▶ Work request
Keep the pictures out. Write out every line of the listing exactly.

▶ Collected data
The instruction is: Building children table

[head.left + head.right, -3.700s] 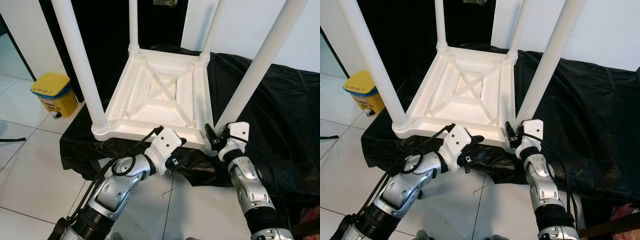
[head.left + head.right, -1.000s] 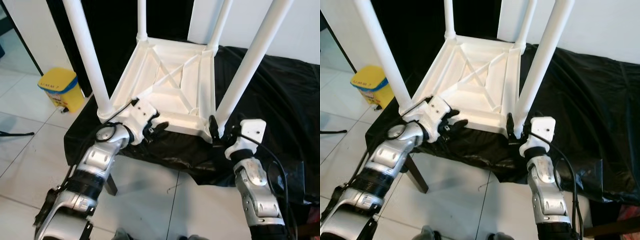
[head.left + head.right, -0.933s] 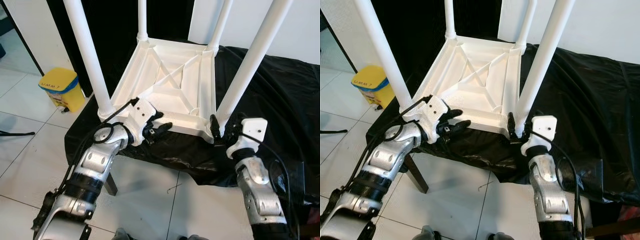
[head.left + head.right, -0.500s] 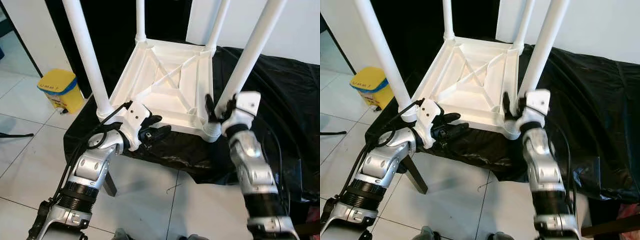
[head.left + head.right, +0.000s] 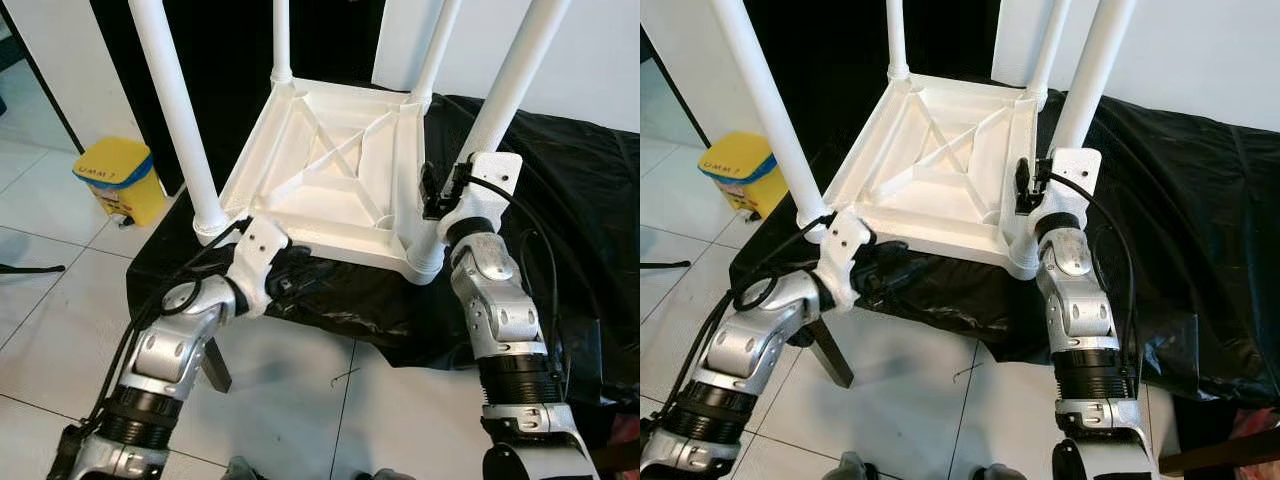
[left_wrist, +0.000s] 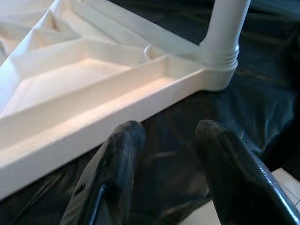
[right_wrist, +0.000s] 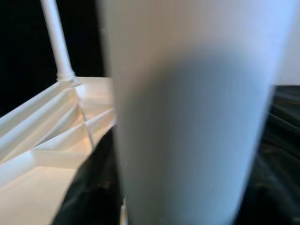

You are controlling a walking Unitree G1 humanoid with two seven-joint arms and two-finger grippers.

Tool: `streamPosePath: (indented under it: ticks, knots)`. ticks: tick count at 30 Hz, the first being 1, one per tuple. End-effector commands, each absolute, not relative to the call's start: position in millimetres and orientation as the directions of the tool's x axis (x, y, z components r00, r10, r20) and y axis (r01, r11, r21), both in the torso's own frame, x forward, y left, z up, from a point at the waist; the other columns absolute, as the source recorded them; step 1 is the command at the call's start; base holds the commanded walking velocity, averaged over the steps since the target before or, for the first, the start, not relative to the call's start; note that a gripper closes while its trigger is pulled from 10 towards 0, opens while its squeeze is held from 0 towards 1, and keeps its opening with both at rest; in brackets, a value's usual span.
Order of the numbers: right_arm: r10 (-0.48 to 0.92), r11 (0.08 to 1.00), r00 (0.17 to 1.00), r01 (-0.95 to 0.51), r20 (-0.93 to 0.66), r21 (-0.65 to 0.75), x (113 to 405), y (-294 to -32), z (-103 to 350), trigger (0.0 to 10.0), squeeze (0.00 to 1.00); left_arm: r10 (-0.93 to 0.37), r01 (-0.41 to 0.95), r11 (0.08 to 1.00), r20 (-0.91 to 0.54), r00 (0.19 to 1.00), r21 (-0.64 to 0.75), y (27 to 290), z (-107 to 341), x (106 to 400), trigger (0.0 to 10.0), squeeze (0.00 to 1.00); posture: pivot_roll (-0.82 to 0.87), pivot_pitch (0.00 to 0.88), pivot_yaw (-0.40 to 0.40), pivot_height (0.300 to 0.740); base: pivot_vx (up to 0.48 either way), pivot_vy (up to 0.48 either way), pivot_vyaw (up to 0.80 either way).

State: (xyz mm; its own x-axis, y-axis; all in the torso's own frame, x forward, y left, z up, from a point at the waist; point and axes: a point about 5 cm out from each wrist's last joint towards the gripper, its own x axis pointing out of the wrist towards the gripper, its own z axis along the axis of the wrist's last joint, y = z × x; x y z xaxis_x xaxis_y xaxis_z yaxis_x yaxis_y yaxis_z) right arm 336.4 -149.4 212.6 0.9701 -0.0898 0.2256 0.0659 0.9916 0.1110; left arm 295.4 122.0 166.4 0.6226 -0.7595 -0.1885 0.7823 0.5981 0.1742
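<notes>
The white children's table [image 5: 322, 243] lies upside down on a black cloth, its four legs pointing up. My right gripper [image 5: 440, 190] is at the near right leg [image 5: 503, 95], just above that corner's socket, and is shut on the leg. In the right wrist view that leg [image 7: 187, 117] stands right in front of the camera, with one black finger [image 7: 96, 187] against its side. My left gripper [image 6: 166, 131] is open and holds nothing. It sits on the cloth just below the table's near edge [image 6: 93, 122], left of the middle.
The black cloth [image 5: 580, 230] covers a low support and hangs over its front; a dark wooden leg [image 5: 215, 365] shows beneath. A yellow bin [image 5: 112, 180] stands on the white tiled floor at the left. A white wall stands behind at the right.
My right gripper has risen from the table's near right corner up to the leg above it. My left gripper has dropped from the near edge to just below it.
</notes>
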Motion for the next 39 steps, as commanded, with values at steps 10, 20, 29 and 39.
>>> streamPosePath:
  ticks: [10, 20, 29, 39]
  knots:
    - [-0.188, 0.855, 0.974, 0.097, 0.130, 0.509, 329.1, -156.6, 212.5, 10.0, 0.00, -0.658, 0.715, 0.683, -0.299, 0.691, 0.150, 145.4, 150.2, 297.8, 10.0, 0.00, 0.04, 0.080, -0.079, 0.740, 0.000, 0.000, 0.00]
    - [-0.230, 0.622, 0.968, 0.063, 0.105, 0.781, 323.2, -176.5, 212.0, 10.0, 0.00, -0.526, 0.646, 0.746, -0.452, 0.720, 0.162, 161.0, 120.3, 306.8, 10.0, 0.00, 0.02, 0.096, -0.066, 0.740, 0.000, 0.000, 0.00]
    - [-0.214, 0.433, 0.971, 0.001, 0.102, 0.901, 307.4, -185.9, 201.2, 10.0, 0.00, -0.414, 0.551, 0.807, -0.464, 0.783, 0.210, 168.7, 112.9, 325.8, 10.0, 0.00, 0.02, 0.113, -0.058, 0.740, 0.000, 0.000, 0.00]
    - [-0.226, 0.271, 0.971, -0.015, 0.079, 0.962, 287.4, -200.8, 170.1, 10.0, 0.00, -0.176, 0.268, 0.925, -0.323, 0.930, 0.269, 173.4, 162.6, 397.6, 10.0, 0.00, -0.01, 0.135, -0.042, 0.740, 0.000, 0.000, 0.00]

▶ Result
The instruction is: Building children table

[head.left + head.right, -3.700s] 
[head.left + head.right, -1.000s] 
[head.left + head.right, -0.933s] 
[head.left + head.right, -0.500s] 
[head.left + head.right, +0.000s] 
[left_wrist, +0.000s] 
[right_wrist, +0.000s] 

You are controlling a walking Unitree G1 humanoid with two seven-joint arms and two-finger grippers.

Tool: `streamPosePath: (indented under it: ticks, knots)`. ticks: tick count at 30 Hz, the first being 1, one per tuple. End-effector commands, each absolute, not relative to the call's start: position in millimetres and orientation as the directions of the tool's x axis (x, y, z components r00, r10, r20) and y axis (r01, r11, r21), both in the torso's own frame, x forward, y left, z up, from a point at the waist; the other columns absolute, as the source recorded them; step 1 is the command at the call's start; base holds the commanded walking velocity, averaged over the steps since the target before or, for the first, the start, not relative to the call's start; note that a gripper closes while its trigger is pulled from 10 towards 0, opens while its squeeze is held from 0 towards 1, and keeps its opening with both at rest; in brackets, a value's usual span.
Order of the numbers: right_arm: r10 (-0.48 to 0.92), r11 (0.08 to 1.00), r00 (0.17 to 1.00), r01 (-0.95 to 0.51), r20 (-0.93 to 0.66), r21 (-0.65 to 0.75), x (113 to 405), y (-294 to -32), z (-103 to 350), trigger (0.0 to 10.0), squeeze (0.00 to 1.00); left_arm: r10 (-0.93 to 0.37), r01 (-0.41 to 0.95), r11 (0.08 to 1.00), r20 (-0.91 to 0.54), r00 (0.19 to 1.00), r21 (-0.64 to 0.75), y (27 to 290), z (-107 to 341), x (106 to 400), trigger (0.0 to 10.0), squeeze (0.00 to 1.00); posture: pivot_roll (-0.82 to 0.87), pivot_pitch (0.00 to 0.88), pivot_yaw (-0.40 to 0.40), pivot_height (0.300 to 0.740); base: pivot_vx (up to 0.48 either way), pivot_vy (up to 0.48 either way), pivot_vyaw (up to 0.80 either way).

State: (xyz mm; its own x-axis, y-axis; all in the torso's own frame, x forward, y left, z up, from a point at the waist; point and axes: a point about 5 cm out from each wrist's last joint towards the gripper, its own x axis pointing out of the wrist towards the gripper, its own z axis along the axis of the wrist's last joint, y = z × x; x y z xaxis_x xaxis_y xaxis_z yaxis_x yaxis_y yaxis_z) right arm 336.4 -149.4 212.6 0.9701 -0.0898 0.2256 0.0659 0.9916 0.1110; left arm 295.4 122.0 166.4 0.6226 -0.7595 -0.1885 0.7823 0.5981 0.1742
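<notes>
The white children's table [image 5: 322, 243] lies upside down on a black cloth, its four legs pointing up. My right gripper [image 5: 440, 190] is at the near right leg [image 5: 503, 95], just above that corner's socket, and is shut on the leg. In the right wrist view that leg [image 7: 187, 117] stands right in front of the camera, with one black finger [image 7: 96, 187] against its side. My left gripper [image 6: 166, 131] is open and holds nothing. It sits on the cloth just below the table's near edge [image 6: 93, 122], left of the middle.
The black cloth [image 5: 580, 230] covers a low support and hangs over its front; a dark wooden leg [image 5: 215, 365] shows beneath. A yellow bin [image 5: 112, 180] stands on the white tiled floor at the left. A white wall stands behind at the right.
My right gripper has risen from the table's near right corner up to the leg above it. My left gripper has dropped from the near edge to just below it.
</notes>
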Motion for the next 39 steps, as commanded, with values at steps 10, 20, 29 and 39.
>>> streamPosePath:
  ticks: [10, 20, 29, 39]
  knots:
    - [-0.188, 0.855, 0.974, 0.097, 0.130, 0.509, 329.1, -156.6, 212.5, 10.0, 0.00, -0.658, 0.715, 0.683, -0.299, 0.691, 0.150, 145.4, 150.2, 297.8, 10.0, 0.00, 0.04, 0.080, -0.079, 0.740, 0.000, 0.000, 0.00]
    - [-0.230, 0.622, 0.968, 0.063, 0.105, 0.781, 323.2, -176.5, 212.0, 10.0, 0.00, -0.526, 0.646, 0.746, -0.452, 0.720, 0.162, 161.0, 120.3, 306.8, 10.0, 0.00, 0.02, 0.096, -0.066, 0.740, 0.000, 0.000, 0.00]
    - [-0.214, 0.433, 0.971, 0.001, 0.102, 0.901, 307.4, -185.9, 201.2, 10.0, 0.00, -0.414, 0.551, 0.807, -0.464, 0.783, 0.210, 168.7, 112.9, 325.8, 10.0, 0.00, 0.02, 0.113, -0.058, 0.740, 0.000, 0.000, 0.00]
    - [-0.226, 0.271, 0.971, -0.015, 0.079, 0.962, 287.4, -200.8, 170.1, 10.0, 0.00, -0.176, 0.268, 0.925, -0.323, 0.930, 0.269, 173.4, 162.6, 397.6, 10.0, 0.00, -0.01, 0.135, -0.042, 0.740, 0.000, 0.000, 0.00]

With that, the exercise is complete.